START MATERIAL FOR THE TASK

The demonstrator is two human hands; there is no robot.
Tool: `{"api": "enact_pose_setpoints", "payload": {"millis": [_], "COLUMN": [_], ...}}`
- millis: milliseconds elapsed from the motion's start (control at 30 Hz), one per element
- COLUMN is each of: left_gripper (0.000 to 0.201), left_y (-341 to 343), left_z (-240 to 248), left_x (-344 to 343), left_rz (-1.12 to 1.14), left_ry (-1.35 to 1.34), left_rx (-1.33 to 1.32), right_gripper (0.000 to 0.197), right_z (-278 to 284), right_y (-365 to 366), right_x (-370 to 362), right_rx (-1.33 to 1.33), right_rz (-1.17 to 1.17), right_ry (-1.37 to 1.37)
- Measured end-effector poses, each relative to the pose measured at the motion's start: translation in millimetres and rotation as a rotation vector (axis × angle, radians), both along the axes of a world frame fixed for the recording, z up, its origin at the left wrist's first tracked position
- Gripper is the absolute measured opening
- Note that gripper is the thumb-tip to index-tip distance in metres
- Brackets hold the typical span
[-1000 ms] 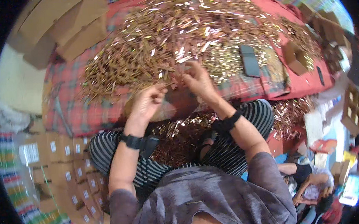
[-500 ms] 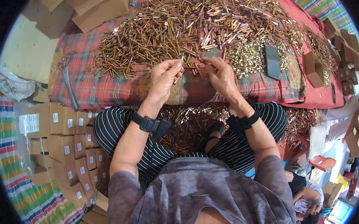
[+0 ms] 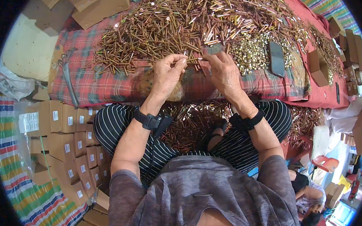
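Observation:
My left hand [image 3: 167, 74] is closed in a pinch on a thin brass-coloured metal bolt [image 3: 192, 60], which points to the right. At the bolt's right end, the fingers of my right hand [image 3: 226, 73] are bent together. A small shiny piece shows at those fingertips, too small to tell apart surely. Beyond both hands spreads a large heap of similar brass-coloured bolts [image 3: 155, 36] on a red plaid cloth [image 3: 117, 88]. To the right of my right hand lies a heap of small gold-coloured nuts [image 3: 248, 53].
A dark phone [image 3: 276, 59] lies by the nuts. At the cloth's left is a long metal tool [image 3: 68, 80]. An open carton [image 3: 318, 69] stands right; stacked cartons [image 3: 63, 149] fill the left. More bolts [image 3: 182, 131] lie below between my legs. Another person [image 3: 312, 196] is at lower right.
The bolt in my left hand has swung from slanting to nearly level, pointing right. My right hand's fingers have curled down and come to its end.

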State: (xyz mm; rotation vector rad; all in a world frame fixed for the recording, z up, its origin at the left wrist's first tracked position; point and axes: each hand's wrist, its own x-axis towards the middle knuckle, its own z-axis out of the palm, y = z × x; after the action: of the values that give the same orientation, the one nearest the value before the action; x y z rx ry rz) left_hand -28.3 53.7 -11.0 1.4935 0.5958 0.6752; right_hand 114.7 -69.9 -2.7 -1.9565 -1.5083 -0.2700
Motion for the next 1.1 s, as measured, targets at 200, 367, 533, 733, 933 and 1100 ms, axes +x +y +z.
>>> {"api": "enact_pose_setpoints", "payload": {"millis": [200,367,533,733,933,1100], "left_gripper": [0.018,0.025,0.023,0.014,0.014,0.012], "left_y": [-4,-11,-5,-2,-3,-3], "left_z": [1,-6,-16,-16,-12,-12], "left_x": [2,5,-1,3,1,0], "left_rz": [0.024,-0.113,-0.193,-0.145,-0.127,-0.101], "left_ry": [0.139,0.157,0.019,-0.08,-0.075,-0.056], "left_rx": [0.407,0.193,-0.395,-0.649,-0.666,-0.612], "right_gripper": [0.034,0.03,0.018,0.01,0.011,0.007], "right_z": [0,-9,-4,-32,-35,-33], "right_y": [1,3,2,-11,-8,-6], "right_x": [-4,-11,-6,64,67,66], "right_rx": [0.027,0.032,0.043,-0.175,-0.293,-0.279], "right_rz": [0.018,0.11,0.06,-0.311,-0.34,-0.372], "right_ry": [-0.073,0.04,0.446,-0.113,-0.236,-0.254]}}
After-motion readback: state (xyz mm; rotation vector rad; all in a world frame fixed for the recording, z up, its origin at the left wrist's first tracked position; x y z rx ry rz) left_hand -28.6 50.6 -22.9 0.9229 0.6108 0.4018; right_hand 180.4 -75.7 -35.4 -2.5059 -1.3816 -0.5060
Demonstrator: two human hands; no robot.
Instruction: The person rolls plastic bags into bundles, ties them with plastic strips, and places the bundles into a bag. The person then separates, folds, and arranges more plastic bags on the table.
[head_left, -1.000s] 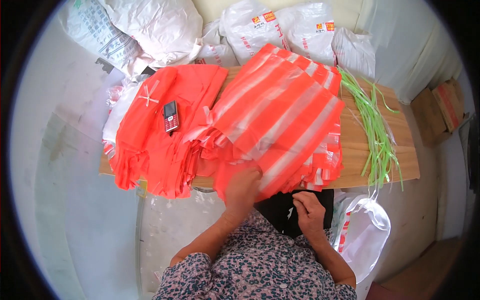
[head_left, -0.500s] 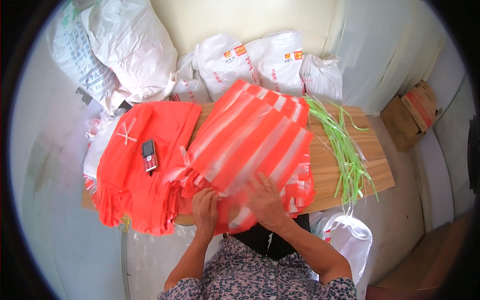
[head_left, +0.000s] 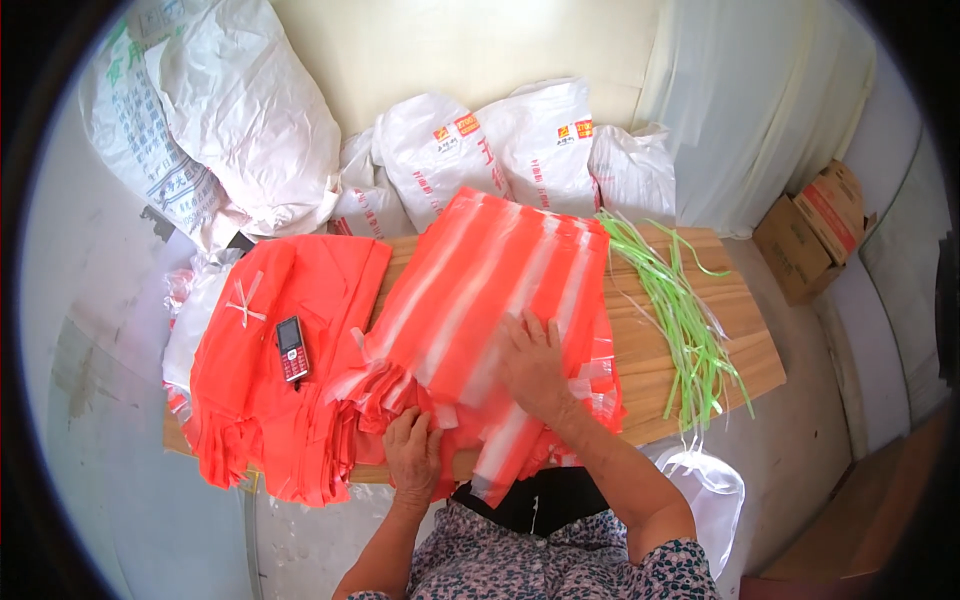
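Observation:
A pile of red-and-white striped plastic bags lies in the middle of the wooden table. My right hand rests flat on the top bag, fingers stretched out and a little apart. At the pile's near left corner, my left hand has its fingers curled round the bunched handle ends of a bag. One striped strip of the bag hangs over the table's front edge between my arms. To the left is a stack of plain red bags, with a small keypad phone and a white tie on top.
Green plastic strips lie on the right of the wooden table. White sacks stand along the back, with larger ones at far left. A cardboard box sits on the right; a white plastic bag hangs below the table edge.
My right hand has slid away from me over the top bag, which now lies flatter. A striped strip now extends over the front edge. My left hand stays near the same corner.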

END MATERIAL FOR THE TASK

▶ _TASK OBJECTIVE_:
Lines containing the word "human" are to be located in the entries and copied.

▶ _YOUR RESPONSE_:
The demonstrator is two human hands; there is no robot.
Demonstrator: two human hands; no robot.

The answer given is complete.